[Data excerpts]
━━━━━━━━━━━━━━━━━━━━━━━━━━━━━━

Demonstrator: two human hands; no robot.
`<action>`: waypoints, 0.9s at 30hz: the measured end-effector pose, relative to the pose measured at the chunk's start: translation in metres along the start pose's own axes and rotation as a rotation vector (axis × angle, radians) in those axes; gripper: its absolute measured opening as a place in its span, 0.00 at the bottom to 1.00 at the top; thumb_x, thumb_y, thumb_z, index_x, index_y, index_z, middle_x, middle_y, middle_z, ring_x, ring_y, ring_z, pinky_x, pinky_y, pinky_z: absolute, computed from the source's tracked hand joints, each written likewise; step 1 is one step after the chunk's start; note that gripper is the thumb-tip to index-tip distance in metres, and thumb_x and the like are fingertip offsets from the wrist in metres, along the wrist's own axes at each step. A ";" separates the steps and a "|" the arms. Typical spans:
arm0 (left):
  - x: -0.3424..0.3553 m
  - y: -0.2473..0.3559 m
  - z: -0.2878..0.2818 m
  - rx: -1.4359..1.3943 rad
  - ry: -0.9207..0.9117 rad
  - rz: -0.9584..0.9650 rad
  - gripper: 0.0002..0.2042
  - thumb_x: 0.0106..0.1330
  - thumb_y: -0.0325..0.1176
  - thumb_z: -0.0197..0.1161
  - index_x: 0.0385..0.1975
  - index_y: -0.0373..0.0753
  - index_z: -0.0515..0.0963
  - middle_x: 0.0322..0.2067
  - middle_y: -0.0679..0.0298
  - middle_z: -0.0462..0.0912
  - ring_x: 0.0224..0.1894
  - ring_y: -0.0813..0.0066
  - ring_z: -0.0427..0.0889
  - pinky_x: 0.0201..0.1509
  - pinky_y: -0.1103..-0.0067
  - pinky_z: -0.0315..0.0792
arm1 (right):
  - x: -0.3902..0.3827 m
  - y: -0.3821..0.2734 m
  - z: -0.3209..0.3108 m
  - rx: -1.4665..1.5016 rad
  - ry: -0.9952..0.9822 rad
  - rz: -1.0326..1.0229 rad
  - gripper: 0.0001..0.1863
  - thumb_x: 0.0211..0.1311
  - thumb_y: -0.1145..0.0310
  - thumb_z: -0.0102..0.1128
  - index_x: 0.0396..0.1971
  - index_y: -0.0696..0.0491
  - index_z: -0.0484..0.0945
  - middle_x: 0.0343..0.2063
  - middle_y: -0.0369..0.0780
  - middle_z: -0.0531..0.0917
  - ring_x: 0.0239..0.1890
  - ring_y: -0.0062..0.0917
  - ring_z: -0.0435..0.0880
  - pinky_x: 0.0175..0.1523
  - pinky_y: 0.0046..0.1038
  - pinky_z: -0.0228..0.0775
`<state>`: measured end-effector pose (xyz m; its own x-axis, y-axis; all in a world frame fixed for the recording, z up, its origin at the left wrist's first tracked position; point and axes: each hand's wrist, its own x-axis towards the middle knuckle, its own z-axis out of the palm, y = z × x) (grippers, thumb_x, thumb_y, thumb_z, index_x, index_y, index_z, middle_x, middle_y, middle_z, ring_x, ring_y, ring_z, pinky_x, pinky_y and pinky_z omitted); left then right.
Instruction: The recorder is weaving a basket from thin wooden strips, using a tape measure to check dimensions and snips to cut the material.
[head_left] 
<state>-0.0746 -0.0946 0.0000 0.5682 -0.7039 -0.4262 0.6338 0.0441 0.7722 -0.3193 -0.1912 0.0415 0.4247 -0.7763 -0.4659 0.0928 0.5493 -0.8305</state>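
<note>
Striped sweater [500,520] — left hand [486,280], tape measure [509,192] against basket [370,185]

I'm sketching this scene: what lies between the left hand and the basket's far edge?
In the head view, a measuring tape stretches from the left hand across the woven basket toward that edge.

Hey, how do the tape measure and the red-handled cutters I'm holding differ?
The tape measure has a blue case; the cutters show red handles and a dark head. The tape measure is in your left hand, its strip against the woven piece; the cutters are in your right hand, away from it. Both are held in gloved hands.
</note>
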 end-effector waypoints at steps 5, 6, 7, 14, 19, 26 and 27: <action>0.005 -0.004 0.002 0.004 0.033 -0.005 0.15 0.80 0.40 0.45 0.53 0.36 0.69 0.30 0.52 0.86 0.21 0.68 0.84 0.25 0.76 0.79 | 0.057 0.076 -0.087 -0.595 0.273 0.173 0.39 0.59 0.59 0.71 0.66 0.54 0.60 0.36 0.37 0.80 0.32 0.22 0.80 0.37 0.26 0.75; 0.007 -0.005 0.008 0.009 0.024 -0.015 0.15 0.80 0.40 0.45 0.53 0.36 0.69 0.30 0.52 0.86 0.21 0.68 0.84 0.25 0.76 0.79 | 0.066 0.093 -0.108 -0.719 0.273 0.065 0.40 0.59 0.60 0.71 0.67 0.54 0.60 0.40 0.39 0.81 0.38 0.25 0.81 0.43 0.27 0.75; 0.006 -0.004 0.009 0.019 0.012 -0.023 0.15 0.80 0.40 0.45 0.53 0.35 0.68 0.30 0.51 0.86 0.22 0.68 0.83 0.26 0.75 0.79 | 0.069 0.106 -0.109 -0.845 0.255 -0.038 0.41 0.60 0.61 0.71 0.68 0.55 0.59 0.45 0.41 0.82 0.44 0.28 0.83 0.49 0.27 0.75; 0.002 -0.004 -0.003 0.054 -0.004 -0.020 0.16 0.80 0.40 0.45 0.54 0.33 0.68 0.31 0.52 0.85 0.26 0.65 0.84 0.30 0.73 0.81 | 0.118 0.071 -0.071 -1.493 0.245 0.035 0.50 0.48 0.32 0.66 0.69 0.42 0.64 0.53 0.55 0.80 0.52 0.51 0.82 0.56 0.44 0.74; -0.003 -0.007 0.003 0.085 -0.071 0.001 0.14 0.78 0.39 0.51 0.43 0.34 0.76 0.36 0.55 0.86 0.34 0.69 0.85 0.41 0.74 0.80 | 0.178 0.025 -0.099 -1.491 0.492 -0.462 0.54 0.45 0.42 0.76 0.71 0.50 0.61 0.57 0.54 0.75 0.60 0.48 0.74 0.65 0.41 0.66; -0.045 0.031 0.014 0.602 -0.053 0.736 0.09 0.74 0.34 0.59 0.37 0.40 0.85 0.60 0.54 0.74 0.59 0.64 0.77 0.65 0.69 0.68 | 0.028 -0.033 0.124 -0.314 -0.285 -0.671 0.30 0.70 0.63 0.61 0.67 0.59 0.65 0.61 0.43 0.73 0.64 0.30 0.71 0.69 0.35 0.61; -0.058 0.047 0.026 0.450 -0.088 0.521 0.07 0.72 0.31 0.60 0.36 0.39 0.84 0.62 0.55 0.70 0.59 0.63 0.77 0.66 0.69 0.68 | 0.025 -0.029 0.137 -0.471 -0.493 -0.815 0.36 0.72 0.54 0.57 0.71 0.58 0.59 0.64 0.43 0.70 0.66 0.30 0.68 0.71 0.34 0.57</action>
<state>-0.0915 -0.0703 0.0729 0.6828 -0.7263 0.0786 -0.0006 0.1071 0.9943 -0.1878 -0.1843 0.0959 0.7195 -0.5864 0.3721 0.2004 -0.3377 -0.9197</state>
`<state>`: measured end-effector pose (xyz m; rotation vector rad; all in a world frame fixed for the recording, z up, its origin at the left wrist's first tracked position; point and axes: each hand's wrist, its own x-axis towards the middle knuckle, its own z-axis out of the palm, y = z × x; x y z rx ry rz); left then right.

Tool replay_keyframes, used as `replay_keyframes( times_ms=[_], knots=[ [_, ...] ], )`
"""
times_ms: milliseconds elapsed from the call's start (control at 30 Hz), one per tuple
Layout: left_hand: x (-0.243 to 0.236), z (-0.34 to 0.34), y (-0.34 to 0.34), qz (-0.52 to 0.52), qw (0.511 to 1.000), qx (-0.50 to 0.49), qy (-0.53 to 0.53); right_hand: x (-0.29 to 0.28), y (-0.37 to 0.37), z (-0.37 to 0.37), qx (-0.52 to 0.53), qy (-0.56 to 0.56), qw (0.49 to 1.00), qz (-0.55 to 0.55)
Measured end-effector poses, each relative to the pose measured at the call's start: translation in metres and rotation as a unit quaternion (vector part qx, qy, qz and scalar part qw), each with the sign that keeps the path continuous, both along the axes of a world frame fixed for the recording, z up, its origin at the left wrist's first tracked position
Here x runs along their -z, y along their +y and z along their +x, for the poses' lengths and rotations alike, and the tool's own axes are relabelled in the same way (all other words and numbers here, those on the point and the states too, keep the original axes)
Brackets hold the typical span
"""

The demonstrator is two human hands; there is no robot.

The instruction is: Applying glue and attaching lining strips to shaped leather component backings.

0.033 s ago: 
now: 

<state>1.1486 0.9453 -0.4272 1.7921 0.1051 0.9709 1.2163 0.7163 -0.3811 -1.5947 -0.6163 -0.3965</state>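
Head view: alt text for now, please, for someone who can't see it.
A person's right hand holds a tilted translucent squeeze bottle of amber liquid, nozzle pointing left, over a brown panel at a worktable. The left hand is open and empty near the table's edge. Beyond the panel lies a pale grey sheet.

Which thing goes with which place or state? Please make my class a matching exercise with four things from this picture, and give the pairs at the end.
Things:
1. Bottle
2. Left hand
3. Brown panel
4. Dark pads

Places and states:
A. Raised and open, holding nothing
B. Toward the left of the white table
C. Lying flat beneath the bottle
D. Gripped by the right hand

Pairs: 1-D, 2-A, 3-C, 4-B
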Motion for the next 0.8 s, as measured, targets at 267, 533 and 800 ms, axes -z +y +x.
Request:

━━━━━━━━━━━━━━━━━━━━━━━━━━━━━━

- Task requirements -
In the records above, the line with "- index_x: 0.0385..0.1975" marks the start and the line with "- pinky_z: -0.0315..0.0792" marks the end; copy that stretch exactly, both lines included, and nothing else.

- Task answer -
  - index_x: 0.0385..0.1975
  - index_y: -0.0373..0.0753
  - index_z: -0.0515..0.0963
  - middle_x: 0.0322..0.2067
  - middle_y: -0.0679..0.0298
  - middle_z: -0.0462..0.0912
  - ring_x: 0.0224..0.1894
  - ring_y: -0.0813..0.0066
  - ring_z: -0.0427..0.0889
  - pinky_x: 0.0201..0.1509
  - pinky_y: -0.1103..-0.0067
  - pinky_z: -0.0315..0.0792

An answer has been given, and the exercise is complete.